◆ Exercise objective
Copies of all lines that contain "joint" are needed; take them from the data below.

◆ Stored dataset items
----

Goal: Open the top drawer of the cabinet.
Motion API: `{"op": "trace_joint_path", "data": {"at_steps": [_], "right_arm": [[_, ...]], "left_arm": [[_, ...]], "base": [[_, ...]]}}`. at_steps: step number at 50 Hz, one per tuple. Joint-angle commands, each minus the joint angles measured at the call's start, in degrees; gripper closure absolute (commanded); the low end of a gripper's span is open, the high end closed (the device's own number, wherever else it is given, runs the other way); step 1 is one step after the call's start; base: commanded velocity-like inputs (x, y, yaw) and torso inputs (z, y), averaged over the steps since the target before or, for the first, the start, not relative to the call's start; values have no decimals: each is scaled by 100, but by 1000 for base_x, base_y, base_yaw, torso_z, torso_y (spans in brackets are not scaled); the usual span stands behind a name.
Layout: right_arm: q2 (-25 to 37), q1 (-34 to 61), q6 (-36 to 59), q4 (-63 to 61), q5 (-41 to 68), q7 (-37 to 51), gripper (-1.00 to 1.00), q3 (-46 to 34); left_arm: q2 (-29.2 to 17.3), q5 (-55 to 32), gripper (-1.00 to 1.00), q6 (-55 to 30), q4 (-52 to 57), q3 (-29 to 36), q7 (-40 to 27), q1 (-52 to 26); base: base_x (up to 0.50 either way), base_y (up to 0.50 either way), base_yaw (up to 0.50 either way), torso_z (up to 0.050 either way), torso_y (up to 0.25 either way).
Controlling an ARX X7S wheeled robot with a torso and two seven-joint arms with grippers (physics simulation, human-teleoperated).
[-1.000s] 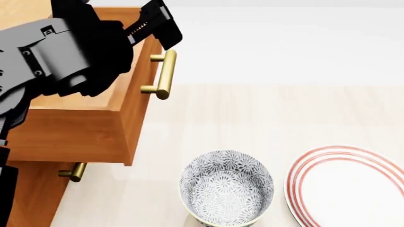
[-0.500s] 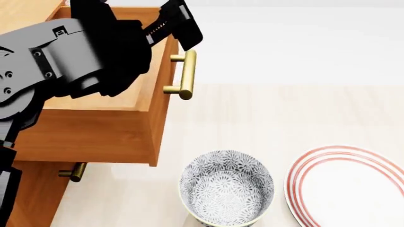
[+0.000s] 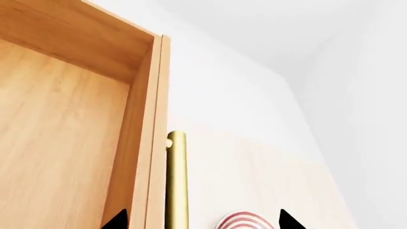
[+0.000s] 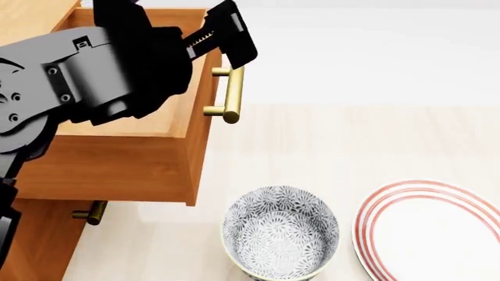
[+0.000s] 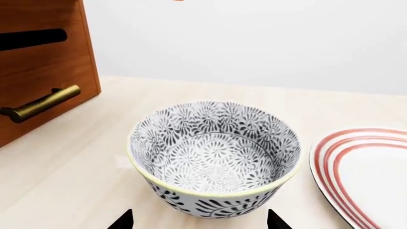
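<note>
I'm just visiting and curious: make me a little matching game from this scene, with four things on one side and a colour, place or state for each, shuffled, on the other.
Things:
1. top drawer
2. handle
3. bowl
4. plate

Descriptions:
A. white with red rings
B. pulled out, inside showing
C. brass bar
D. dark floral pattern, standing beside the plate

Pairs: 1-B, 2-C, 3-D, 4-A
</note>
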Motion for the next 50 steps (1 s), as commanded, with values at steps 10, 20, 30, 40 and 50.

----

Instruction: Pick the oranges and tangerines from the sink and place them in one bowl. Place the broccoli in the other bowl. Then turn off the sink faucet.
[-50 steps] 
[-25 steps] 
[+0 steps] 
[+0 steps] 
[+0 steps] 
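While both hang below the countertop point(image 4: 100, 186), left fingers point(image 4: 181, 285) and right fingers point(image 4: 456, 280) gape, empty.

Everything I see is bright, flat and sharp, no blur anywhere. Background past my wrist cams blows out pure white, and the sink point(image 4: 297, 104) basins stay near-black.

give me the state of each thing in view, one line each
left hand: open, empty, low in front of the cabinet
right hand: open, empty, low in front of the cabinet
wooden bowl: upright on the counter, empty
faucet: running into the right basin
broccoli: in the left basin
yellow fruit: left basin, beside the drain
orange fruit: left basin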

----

◆ Written reply
Motion API: `{"op": "trace_joint_path", "data": {"at_steps": [_], "right_arm": [[_, ...]], "left_arm": [[_, ...]], "base": [[_, ...]]}}`. at_steps: step number at 50 Hz, one per tuple. Joint-angle commands, each minus the joint angles measured at the call's start, in degrees; gripper closure absolute (commanded); the low end of a gripper's span is open, the high end closed (the device's own number, wherever else it is given, runs the other way); step 1 is one step after the call's start; base: commanded velocity-like inputs (x, y, yaw) and torso inputs (z, y), averaged over the steps since the target before or, for the first, the start, not relative to the call's start; values have no decimals: each is scaled by 100, but by 1000 for base_x, base_y, base_yaw, torso_z, torso_y (spans in brackets are not scaled); the usual span stands behind a name.
Controlling an ARX X7S wheeled robot with a torso and two seven-joint arms with grippers (physics simulation, human-teleoperated).

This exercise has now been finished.